* Your task:
All that should come back is the lines of the data below from the one containing "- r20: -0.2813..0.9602" to the one containing "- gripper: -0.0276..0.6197", inclusive, exactly as they stand.

(Extracted data begins)

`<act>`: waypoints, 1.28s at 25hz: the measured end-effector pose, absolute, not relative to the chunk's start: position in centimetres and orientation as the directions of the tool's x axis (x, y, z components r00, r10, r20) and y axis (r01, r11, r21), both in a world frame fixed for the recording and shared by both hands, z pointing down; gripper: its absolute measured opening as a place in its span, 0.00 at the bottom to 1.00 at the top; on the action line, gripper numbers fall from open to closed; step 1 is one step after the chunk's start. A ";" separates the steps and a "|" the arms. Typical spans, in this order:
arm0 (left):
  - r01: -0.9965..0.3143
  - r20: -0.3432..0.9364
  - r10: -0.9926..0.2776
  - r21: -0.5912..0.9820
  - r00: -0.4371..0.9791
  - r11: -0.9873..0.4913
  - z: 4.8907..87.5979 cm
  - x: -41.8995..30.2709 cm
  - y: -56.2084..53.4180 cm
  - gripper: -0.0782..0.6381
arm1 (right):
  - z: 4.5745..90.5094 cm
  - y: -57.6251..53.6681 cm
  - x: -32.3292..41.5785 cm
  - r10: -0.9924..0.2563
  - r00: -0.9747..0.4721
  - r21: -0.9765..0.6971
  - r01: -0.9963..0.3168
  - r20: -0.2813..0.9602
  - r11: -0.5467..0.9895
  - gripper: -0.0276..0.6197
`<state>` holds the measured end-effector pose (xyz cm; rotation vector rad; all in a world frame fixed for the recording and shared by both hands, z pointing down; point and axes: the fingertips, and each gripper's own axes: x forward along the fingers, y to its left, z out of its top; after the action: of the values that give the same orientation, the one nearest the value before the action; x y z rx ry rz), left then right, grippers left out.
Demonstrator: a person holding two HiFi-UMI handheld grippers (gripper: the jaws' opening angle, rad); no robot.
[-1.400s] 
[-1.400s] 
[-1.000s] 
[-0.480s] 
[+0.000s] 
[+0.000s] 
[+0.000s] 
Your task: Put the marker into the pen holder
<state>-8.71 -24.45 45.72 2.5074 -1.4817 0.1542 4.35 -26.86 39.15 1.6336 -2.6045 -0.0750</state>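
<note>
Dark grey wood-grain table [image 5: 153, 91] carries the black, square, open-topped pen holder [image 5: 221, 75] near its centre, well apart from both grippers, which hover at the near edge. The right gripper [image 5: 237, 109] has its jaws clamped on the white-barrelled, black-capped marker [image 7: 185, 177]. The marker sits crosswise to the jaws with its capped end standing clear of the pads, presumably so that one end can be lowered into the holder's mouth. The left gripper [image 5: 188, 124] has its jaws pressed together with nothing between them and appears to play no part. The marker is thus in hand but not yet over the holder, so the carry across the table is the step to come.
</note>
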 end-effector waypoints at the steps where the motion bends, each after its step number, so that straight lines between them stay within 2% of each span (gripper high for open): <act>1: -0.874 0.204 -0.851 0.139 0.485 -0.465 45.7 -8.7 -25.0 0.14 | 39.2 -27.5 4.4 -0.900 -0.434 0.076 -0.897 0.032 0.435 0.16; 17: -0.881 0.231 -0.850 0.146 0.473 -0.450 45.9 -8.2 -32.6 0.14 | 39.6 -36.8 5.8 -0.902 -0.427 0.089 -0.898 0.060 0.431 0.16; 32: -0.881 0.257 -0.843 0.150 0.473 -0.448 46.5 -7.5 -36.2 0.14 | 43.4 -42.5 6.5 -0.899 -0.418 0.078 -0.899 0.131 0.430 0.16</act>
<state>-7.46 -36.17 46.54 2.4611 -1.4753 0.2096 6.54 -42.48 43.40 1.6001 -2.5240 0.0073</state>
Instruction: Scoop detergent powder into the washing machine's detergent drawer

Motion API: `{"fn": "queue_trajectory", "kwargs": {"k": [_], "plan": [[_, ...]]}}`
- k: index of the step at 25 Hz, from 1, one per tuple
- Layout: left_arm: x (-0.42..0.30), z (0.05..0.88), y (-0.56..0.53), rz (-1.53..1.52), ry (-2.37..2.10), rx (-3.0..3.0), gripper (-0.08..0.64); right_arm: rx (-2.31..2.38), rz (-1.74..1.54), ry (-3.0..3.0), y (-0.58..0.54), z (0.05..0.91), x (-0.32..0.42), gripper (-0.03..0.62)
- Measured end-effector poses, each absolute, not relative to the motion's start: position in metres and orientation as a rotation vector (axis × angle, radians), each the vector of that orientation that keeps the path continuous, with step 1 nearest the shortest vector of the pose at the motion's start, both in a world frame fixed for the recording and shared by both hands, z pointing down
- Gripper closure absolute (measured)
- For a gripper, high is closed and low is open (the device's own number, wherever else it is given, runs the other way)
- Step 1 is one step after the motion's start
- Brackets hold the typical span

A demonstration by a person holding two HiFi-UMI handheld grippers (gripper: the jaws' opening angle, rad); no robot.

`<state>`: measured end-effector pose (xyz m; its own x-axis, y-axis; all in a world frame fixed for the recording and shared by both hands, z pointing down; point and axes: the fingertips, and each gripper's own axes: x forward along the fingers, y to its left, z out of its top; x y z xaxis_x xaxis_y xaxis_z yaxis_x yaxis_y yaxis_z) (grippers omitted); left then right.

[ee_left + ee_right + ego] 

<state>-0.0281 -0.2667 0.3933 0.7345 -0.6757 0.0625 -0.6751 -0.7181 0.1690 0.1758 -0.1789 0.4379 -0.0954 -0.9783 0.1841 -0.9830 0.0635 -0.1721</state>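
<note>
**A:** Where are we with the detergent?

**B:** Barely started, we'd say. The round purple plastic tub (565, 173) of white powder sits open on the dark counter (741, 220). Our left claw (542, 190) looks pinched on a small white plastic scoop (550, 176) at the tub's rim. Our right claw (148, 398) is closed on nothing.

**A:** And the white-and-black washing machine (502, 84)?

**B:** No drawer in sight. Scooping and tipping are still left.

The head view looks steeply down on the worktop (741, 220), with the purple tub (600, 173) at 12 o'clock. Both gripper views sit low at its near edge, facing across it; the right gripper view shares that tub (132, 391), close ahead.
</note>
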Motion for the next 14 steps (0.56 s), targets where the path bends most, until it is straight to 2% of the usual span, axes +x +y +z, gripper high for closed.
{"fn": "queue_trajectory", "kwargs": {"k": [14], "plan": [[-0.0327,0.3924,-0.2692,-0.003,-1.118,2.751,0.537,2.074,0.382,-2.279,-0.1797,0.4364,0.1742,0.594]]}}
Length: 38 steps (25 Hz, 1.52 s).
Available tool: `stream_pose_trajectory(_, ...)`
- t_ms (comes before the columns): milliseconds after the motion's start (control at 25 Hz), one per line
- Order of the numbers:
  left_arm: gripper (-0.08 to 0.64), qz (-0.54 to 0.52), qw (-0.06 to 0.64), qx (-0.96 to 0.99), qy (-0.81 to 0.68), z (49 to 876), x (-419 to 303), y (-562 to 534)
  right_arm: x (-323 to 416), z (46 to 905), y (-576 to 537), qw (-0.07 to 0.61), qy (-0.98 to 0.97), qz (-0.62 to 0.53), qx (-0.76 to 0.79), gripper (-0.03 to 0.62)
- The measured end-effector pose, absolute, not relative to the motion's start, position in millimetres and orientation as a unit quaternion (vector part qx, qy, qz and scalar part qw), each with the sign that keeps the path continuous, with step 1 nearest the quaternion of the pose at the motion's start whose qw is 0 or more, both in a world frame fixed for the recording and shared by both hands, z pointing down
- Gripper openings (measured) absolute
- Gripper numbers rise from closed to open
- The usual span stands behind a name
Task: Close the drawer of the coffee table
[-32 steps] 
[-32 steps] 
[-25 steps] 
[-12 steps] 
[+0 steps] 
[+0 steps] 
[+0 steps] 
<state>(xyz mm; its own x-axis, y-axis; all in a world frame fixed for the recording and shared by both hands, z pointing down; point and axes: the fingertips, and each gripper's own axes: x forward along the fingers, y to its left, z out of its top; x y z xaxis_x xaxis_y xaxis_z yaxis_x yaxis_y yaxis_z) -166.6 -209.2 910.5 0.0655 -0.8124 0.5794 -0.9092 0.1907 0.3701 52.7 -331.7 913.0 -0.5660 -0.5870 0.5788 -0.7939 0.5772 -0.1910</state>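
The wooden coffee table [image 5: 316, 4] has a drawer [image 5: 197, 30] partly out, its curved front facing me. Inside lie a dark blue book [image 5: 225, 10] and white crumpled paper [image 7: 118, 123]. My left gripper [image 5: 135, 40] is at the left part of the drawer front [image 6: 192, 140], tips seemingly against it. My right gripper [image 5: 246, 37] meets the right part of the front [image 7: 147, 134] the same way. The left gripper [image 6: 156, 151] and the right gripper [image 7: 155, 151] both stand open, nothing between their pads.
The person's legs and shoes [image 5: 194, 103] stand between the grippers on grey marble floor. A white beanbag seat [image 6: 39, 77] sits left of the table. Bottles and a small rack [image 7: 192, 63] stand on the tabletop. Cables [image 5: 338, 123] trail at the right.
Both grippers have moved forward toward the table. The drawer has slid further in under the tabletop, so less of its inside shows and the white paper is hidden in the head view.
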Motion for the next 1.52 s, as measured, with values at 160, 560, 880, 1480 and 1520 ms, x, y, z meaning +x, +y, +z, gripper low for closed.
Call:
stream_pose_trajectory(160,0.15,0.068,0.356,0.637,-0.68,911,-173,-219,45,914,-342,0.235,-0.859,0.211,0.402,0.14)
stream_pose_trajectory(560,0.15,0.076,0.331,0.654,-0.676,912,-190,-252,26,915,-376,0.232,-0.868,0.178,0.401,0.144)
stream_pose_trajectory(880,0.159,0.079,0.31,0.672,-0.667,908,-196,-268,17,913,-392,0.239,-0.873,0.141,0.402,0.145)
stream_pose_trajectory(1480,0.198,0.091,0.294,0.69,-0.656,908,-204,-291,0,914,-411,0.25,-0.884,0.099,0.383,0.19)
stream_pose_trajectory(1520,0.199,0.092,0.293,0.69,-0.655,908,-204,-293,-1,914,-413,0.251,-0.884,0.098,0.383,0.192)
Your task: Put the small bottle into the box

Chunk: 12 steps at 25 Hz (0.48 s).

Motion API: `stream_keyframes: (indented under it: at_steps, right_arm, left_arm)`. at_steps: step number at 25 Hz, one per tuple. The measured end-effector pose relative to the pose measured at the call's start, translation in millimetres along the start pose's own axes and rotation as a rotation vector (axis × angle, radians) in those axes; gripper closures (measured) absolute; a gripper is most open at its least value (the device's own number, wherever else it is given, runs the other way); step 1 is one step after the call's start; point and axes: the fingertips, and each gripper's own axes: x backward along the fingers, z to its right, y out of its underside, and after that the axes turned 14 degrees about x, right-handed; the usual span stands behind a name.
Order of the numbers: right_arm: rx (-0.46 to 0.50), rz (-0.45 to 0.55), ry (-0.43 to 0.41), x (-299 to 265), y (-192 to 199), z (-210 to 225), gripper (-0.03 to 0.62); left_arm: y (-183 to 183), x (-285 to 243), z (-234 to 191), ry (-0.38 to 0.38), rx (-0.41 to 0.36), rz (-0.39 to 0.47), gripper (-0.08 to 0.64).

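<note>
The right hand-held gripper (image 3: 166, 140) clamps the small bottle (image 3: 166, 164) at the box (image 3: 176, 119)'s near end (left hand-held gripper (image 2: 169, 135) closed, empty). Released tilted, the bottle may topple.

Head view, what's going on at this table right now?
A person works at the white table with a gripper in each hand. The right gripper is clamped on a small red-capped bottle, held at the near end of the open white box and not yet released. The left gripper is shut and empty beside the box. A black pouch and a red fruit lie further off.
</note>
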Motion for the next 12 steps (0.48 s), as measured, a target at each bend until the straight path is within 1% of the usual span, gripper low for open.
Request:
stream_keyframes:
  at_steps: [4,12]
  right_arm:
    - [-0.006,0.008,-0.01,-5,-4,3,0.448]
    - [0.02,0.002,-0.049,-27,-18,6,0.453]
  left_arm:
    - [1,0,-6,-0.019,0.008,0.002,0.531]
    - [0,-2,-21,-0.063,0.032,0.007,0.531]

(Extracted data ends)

* Solution:
  - r20: -0.2813..0.9602
  - r11: -0.5467..0.9895
  - gripper: -0.0276..0.6197

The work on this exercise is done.